Authors: Pengfei Zheng, Rui Pan, Tarannum Khan, Shivaram Venkataraman, Aditya Akella, *University of Wisconsin-Madison, The University of Texas at Austin*

Code: <https://github.com/uw-mad-dash/shockwave>

## Understanding the paper

### TL;DRs

This paper presents **Shockwave**, an efficient and *fair* scheduler for *DL training jobs* with *elastic resource requirements*.\
It *extends classic market theory from static settings to dynamic settings* to co-optimize efficiency and fairness; *utilizes stochastic dynamic programming* to handle dynamic changes.

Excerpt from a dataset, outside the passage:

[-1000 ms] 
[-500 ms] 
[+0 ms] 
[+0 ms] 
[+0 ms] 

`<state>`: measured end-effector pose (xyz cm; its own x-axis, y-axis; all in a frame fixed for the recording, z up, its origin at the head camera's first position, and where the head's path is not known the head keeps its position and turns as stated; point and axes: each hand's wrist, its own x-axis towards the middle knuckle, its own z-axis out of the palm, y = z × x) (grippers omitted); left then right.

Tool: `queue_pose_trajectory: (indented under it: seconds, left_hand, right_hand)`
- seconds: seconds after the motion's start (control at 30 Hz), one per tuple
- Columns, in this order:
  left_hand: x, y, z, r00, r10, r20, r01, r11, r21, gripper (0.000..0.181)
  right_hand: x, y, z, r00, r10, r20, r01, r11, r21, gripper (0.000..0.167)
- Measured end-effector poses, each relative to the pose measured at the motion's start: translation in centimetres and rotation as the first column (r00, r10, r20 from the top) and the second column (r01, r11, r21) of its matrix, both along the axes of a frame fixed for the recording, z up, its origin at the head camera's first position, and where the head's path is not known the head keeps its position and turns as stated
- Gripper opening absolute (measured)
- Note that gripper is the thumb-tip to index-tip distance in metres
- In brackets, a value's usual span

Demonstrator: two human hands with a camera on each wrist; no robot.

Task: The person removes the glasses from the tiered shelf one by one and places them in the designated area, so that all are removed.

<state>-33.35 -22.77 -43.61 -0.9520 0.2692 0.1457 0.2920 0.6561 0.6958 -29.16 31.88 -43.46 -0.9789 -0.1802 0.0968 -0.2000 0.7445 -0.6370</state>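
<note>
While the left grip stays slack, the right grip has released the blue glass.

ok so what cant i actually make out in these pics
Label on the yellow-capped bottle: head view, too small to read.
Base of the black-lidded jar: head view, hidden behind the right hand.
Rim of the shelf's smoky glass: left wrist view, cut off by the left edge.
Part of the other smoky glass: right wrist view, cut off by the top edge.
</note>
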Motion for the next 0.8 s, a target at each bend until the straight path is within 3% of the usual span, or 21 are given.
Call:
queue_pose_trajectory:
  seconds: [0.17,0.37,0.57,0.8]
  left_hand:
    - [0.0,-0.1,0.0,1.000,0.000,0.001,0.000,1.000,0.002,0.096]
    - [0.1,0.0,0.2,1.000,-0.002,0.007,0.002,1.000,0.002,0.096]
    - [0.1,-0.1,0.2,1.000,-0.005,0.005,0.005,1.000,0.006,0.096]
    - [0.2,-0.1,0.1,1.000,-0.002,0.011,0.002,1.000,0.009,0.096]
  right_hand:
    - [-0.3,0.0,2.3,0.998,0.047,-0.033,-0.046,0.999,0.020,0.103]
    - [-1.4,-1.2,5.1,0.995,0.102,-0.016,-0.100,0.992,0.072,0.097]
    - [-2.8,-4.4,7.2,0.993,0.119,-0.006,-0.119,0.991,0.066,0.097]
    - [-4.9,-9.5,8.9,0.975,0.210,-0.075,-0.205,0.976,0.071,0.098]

### Limitations of Existing Work

* Dynamically adjusting *model structure* or *hyper-parameters* (e.g., batch size) can significantly *accelerate training* without *sacrificing accuracy*.
* Existing schedulers *fail to provide fairness and degrade system efficiency* when *the training throughput changes over time* under dynamic adaptation.

### Assumptions

* Treat dynamic adaptation as a part of the user’s program that cannot be modified.
  * Based on the measurement: automatically perform dynamic adaptation can hurt training accuracy.

### Challenges to Extend Market Theory

* The market needs to know *utility values* in the future to compute *market equilibrium*; but it is hard to predict utility in the future since dynamic adaptations in jobs are non-deterministically triggered.
  * Solution: Use *Bayesian statistics* to predict the patterns.
* Solving the dynamic market equilibrium for an (infinitely) long time horizon is difficult and impractical.
  * Solution: Only plan the schedule for *a finite length window* (e.g., 30-60 mins).

### Evaluation

* Baselines
  * OSSP (Open Shop Scheduling)
  * AlloX
  * Themis
  * MSS (Max-Sum-Throughput)
  * GandivaFair
  * Pollux
* Improve makespan by 1.3x and fairness by 2x with existing *fair schedulers*.